Luke grabbed the unlit lightsaber hilt, waving it slowly. “I’m not stupid.”

“I wish to speak with you first. Come, you need medical attention,” Vader replied before hauling the boy up to stand. 

………….

Luke wasn’t sure if it was the hit to head or the sheer impossibility of what was happening, but the next hour seemed to float by in a haze. Darth Vader ( _ Darth kriffing Vader,  _ even out in Hutt Space, they were well aware of who he was) half supported him, half drug him through the streets of Mos Eisley. Vader being here at least confirmed one thing, the Empire was here because of the Rebel Alliance. The Emperor’s right hand man wouldn’t have come out to the outer rim for anything less. 

Vader wasn’t gentle with him but he wasn’t overly rough either, practically carrying Luke when it was clear his legs weren’t going to work right at that moment. He didn’t know how long it took, couldn’t really even get his bearings to figure out where in Mos Eisley he even  _ was _ before they reached a large shuttle craft. 

“Medic!” Vader barked out when they got close, and before Luke had even finished blinking there was a woman in front of him, sitting him down on one of the seats in the shuttle and getting to work. Luke knew the Empire had better quality medicine that what any average person out in Hutt Space had access to, but after the medic started working (occasionally telling him to follow her finger with his eyes or to look a certain direction) it was still almost alarming how quickly his head began to clear. Her movements became easier to follow, didn’t seem so fast to his eyes, and after what couldn’t have been too long she stepped away from him. 

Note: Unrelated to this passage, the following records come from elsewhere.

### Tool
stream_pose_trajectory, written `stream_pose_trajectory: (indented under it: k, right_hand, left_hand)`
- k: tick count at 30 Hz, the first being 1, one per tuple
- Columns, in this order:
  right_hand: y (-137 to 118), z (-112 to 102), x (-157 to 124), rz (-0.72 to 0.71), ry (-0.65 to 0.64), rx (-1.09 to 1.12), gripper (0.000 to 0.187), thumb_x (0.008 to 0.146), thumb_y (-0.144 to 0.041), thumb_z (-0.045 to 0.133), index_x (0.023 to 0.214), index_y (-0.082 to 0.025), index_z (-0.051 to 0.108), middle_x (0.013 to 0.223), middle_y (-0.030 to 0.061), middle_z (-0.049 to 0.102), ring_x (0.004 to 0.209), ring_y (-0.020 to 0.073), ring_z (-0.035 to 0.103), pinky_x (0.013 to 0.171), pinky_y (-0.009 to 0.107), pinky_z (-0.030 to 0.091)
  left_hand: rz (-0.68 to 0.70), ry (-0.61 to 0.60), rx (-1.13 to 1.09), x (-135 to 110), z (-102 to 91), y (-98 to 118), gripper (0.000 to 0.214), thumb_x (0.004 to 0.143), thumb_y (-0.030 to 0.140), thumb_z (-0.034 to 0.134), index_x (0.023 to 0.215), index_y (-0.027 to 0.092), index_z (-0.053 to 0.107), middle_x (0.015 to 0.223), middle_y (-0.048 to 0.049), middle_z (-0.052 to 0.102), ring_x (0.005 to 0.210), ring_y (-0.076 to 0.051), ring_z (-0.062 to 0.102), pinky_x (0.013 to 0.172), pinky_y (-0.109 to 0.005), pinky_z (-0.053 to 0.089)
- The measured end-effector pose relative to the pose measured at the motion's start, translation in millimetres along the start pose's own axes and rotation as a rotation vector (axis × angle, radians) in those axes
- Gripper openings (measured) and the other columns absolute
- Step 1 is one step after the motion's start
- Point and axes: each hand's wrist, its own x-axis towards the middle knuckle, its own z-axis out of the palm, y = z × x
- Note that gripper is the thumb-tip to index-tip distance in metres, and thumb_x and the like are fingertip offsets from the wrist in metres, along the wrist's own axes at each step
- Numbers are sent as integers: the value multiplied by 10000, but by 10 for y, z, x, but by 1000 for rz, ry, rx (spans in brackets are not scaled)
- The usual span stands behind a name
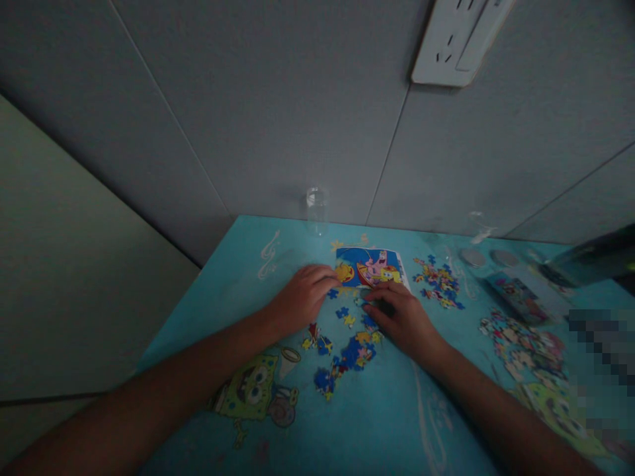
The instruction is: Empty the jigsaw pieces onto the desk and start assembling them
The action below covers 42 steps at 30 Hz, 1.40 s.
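Note:
A small picture card (367, 261) with cartoon figures on blue lies flat on the table. My left hand (310, 294) is at its lower left corner, fingers curled together; whatever they may hold is hidden. At the card's lower right edge is my right hand (399, 314), thumb and forefinger apart over the table, with no piece visible between them. Loose jigsaw pieces (346, 315) are scattered between the hands. Closer to me lies a cluster of mostly blue jigsaw pieces (354, 354), some overlapping.
A clear jar (317, 211) stands by the wall. On the right are a pile of jigsaw pieces (439, 281), two round lids (473, 257), a box (520, 297) and another jigsaw pile (526, 347). A dark object (600, 254) juts in from the right. A socket plate (461, 43) is overhead.

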Motion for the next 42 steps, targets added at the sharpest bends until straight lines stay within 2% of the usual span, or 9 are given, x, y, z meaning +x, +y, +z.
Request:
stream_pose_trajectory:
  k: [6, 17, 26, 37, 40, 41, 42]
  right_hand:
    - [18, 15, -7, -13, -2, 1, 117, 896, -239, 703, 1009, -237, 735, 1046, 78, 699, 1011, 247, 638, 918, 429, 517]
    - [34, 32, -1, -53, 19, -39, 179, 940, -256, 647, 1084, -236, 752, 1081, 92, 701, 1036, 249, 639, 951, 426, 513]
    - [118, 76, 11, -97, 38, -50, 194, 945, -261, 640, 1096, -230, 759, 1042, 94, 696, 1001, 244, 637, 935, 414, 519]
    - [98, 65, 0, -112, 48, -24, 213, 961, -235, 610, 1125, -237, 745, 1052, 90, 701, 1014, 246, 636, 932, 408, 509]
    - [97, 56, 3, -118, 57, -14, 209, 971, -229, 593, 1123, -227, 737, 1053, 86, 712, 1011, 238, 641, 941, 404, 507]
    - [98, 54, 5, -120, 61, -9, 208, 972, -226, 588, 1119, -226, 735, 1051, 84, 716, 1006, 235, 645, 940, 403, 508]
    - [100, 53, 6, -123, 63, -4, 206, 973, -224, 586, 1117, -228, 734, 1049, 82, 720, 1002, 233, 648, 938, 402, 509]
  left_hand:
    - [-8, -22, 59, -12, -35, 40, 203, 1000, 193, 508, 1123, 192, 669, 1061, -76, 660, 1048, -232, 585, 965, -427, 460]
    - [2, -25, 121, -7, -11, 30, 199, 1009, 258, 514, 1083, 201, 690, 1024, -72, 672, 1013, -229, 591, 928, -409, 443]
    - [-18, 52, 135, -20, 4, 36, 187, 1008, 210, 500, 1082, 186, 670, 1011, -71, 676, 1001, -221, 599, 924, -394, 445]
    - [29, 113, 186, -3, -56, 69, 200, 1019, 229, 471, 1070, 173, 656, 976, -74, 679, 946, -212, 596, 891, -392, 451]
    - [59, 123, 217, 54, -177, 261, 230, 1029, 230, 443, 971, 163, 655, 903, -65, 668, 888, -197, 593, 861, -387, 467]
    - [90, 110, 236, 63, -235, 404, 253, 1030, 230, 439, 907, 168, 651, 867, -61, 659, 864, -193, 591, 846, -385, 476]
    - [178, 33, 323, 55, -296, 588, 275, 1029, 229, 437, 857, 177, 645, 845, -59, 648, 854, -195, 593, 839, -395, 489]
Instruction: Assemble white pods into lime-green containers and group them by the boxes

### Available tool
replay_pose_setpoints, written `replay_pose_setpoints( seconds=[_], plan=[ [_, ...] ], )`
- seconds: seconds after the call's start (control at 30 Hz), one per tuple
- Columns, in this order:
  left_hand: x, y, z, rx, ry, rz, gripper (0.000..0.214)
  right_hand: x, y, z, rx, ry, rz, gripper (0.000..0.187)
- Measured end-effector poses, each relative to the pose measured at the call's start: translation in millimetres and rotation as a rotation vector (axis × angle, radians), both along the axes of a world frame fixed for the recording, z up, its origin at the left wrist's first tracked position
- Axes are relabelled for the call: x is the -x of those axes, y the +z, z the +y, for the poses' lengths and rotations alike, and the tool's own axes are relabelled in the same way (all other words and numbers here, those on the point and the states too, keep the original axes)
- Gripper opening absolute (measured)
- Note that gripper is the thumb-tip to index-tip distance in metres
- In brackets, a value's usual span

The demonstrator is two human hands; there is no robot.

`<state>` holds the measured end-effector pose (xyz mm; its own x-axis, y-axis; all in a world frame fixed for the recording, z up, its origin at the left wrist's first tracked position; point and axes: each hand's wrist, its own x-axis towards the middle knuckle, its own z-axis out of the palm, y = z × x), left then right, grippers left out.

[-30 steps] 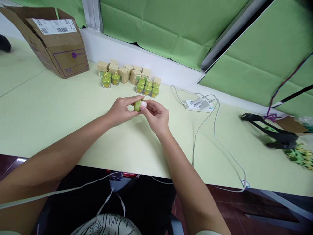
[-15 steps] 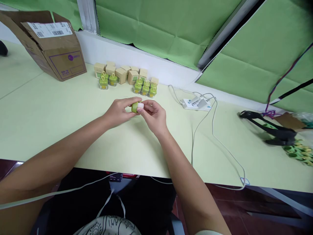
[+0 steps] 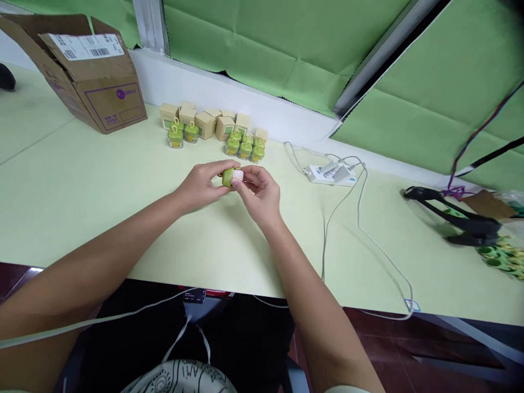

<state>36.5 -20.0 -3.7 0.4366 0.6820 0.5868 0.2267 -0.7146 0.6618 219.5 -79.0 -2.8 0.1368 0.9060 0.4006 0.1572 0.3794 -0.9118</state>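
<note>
A cardboard box (image 3: 96, 82) sits at the upper left. At centre frame, the left hand (image 3: 200, 185) pinches a green-and-white piece (image 3: 230, 177) just above the table (image 3: 102, 185). The right hand (image 3: 260, 194) grips its other end. A power strip (image 3: 329, 174) lies right of centre.

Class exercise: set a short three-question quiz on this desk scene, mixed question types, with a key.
1. True or false: the left hand and right hand both grip the green-and-white item.
2. What lies right of the hands? A) power strip B) kettle C) laptop
3. Fill in: the cardboard box stands at the table's far ___.
Key: 1 true; 2 A; 3 left.
</note>
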Motion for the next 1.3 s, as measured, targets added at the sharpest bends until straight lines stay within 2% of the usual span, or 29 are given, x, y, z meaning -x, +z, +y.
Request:
replay_pose_setpoints(
  seconds=[0.13, 0.27, 0.37, 0.6, 0.87, 1.2, 1.3],
  plan=[
    [-0.3, -0.9, 1.8, -0.049, -0.026, -0.033, 0.047, -0.1, -0.2, 3.5, 0.031, -0.008, 0.027, 0.061],
    [0.8, -1.5, 4.1, -0.156, -0.044, -0.025, 0.044, -2.1, 1.2, 6.0, 0.158, 0.128, 0.125, 0.062],
    [1.8, -2.0, 5.8, -0.234, -0.052, 0.006, 0.043, -3.0, 3.2, 5.0, 0.216, 0.154, 0.17, 0.061],
    [-1.1, 0.4, 3.2, -0.138, -0.057, 0.01, 0.045, -5.2, 6.5, 3.3, 0.298, 0.219, 0.266, 0.063],
    [0.9, 1.4, 4.2, -0.178, 0.001, 0.035, 0.041, -8.2, 1.8, 7.6, 0.245, 0.144, 0.302, 0.06],
    [0.5, -1.8, 4.2, -0.198, 0.048, 0.086, 0.039, -3.4, -7.5, 11.1, 0.161, 0.027, 0.089, 0.059],
    [1.5, -3.9, 5.0, -0.185, 0.044, 0.111, 0.042, -3.7, -7.9, 11.3, 0.127, 0.011, 0.092, 0.048]
  ],
)
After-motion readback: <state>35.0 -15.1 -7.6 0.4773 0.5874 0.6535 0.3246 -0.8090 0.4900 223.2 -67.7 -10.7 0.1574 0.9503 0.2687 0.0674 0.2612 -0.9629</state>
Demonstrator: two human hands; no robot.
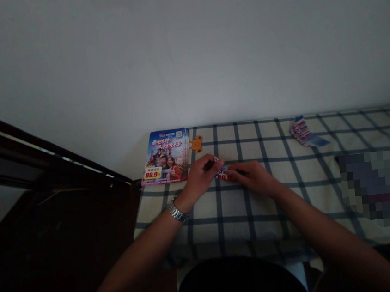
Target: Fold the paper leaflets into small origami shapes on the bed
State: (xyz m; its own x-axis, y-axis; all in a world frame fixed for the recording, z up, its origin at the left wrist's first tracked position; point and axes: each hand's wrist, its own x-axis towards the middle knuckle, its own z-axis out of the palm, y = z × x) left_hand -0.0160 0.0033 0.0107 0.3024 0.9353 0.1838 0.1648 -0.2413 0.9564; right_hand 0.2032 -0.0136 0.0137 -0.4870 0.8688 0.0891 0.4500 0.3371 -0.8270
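Observation:
Between my two hands is a small folded flyer (224, 176), with part of a red "89.9" print showing. My left hand (204, 169), with a silver watch (177, 210) on its wrist, pinches the flyer's left side. From the right, my right hand (252, 175) grips the other side with thumb and fingers. Much of the folded paper is hidden behind the fingers. Just left of my left hand lies a stack of colourful flyers (164, 158), printed with the same "89.9".
A checked cloth (260, 139) covers the surface, and a bear figure (195, 144) shows beside the stack. Toward the back right lies a folded paper piece (305, 133). A blurred-out object (381, 189) lies at the right. A pale wall (185, 54) rises behind; a dark frame (42, 148) stands left.

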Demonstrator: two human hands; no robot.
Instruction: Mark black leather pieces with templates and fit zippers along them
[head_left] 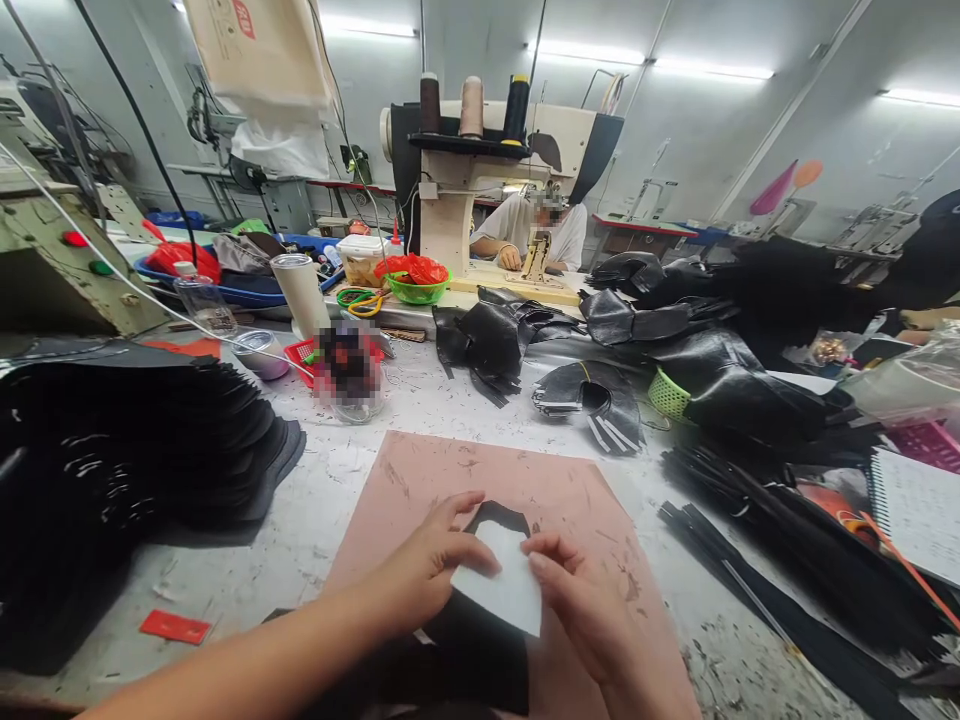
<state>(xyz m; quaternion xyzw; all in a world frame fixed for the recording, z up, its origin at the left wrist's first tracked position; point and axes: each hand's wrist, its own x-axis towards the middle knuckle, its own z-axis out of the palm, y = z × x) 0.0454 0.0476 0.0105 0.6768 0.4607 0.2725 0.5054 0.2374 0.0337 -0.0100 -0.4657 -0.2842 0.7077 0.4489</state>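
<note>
A white trapezoid-shaped sheet piece (501, 585) lies over a black piece (504, 515) whose narrow top edge shows beyond it. My left hand (442, 560) reaches in from the left, with thumb and index finger spread; the thumb rests on the white piece and the index fingertip is at the black edge. On the other side, my right hand (566, 580) pinches the white piece's right edge between thumb and index finger. More black material (480, 655) extends below, partly hidden by my left forearm. All of it sits on a pinkish board (600, 520).
Stacked black pieces (150, 450) fill the left side. Black strips (795, 540) and a spiral notebook (919, 510) lie right. Behind are black leather parts (502, 340), a tumbler (298, 295), green-handled scissors (361, 302) and a sewing machine (442, 210), with a person beyond it.
</note>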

“Mild concussion, Lord Vader. Should leave no lasting damage.”

“Thank you, dismissed.” 

Vader took him deeper into the shuttle. Luke had no idea of the layout but from the mechanical humming he could guess the storage chamber he motioned for Luke to go into was near the engine room. 

Surprisingly, his first question wasn’t about the Rebel Alliance. 

“Who trained you?” 

“Trained me?” There were several things that question could mean and Luke wanted clarification before he gave away too much information. 

“In the ways of the Force.” 

“It’s been mostly trial and error for the past few years.” Luke deliberately kept his answer vague, although it was true. Ben Kenobi had left Tatooine a few months ago but even still he hadn’t shown Luke much more than the basics. 

Even though the mask Vader wore was impassive, Luke got the impression that Vader was very aware Luke was being deliberately vague. 

“That much is obvious in the way you fight. A jedi wouldn’t have condoned using the Force in that way.” 

Luke didn’t know what that meant. 

“There are no jedi on Tatooine anymore, but yes, one did teach me the basics. I’m not a jedi sympathizer by any means.” 

“I’m surprised a jedi would leave you to your own devices.” 

“He was old. And tired. And said he’d already lost one padawaan, he didn’t want to make the same mistake twice.” That was the truth, had been Ben’s reason for keeping what training he did give Luke light. “If I’m honest, I think I’m better off for it. He didn’t try to push me into any jedi teachings.”

“But still left you with a lightsaber.”

“I wouldn’t have let him go without giving it to me. It’s all I’ve got left of my father.” 

Now Vader looked down at the lightsaber still in Luke’s hand. Luke held it out to him, knowing he’d just take it anyway and it would be better not to do anything that could be called resisting. 

Vader took it and just stared at it for several long moments. Luke heard the man’s respirator resist as he took in one long breath, something that Luke couldn’t quite name filling the room. 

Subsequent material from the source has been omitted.